Today has been a full day.  I just got back a bit ago from coffee with the group of us women who get together once a week or so to read and discuss a book – and talk.  Maybe the talking is the most significant part of why we meet.  This year we are going to begin with reading The Real Mary by Scott McKnight.  That should bring us up to about Christmas.  Sort of fitting. 

We have a good time together.  This year we’ll again invite other women to join us.  We’ve purposefully kept the group fairly close and small so that we can learn to know and trust each other.  If the group gets too big we may have to rethink the format of meeting.  We need this sort of a group.  This morning I was talking to the husband of one of the women and he commented that we women have a good thing going on – that he finds it hard to read scripture himself but that now his wife does and enjoys it.  He was sort of lamenting the lack of this type of group for men – also being realistic and saying that the kind of sharing and support we women have is hard to do for men.  And that is true.  No less necessary though.

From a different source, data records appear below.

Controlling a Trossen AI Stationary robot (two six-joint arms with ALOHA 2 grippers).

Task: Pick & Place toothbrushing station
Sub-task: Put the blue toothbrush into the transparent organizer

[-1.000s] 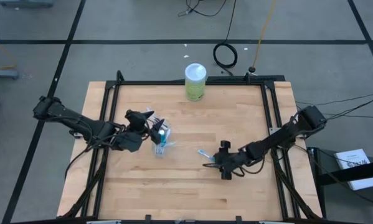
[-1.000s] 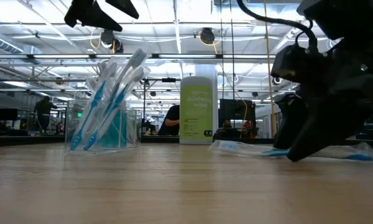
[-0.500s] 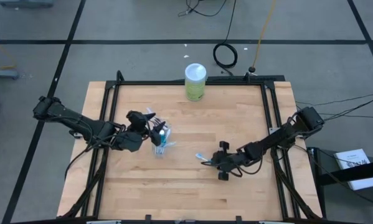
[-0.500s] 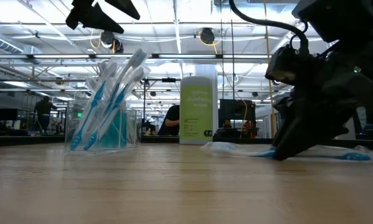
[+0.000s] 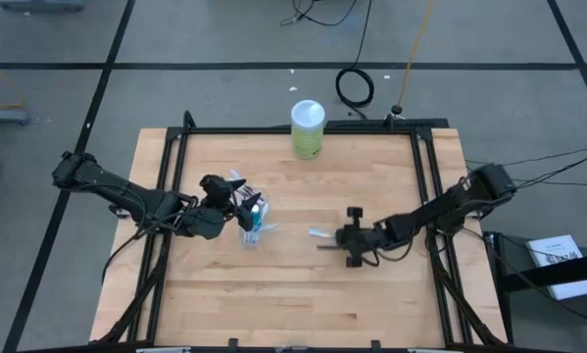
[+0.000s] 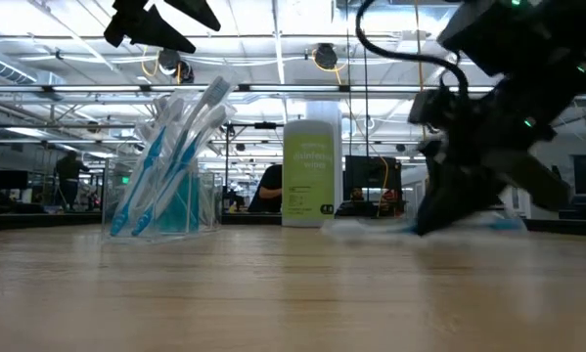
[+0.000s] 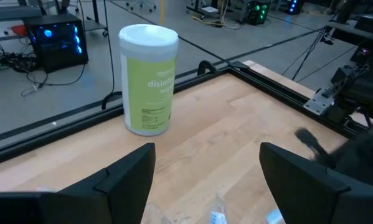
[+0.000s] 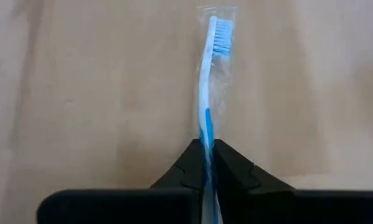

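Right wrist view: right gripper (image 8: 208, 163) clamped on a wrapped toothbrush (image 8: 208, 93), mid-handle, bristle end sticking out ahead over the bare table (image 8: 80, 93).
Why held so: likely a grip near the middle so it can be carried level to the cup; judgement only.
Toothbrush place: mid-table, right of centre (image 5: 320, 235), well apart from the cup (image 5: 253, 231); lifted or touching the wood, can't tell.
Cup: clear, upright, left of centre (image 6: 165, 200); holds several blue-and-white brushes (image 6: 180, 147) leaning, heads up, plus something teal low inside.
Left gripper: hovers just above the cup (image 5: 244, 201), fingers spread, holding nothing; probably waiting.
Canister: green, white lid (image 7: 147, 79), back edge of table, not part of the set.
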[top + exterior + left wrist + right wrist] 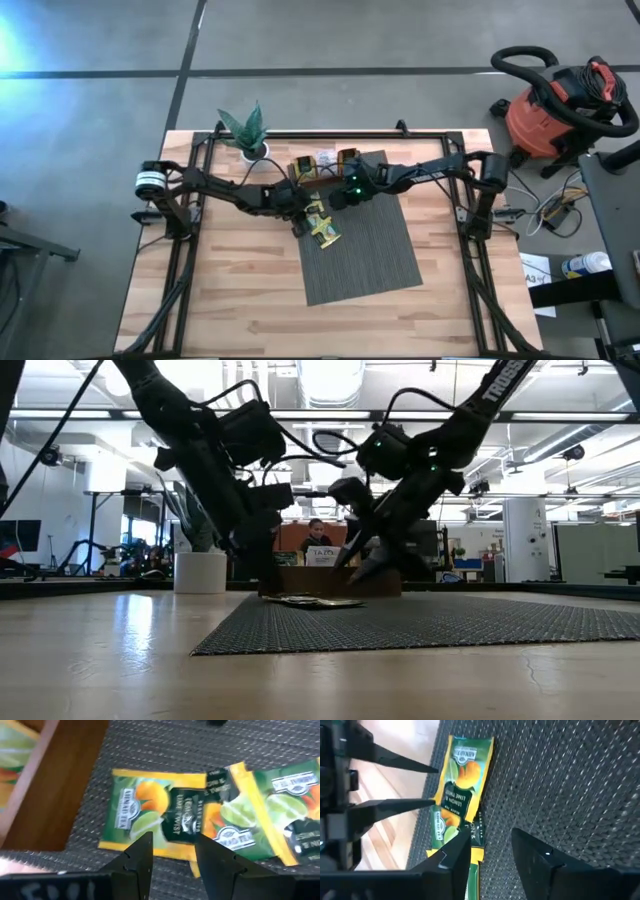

Another man in the congregation shared that he had just lost his father.  Women could easily hug him and express their sympathy but the men hang back.  I think they need some of this kind of support – need to learn that it is OK and good.  But there are some unseen sort of barriers that keep men from being able to do this.  Another fellow mentioned this, and said he thinks the men need to support each other more openly.

At least the need is becoming more evident.  Maybe something will move in that sector.

For myself – it has been a full day.  Preaching a sermon is good work and rewarding but it leaves me feeling as if I have done some physical work.  Sort of tired and reflective and in many ways satisfied.  Hard to describe.  It takes some emotional energy or something and at the same time leaves me feeling good. 

It also evokes some inner questions and it is a bit hard to articulate but it makes me wonder where I am going with all of this.  I feel torn between pushing ahead on a course of action that I think might be right for me and holding back, being patient so that I discern the right action to take.  This is a hard place to sit in – this waiting place.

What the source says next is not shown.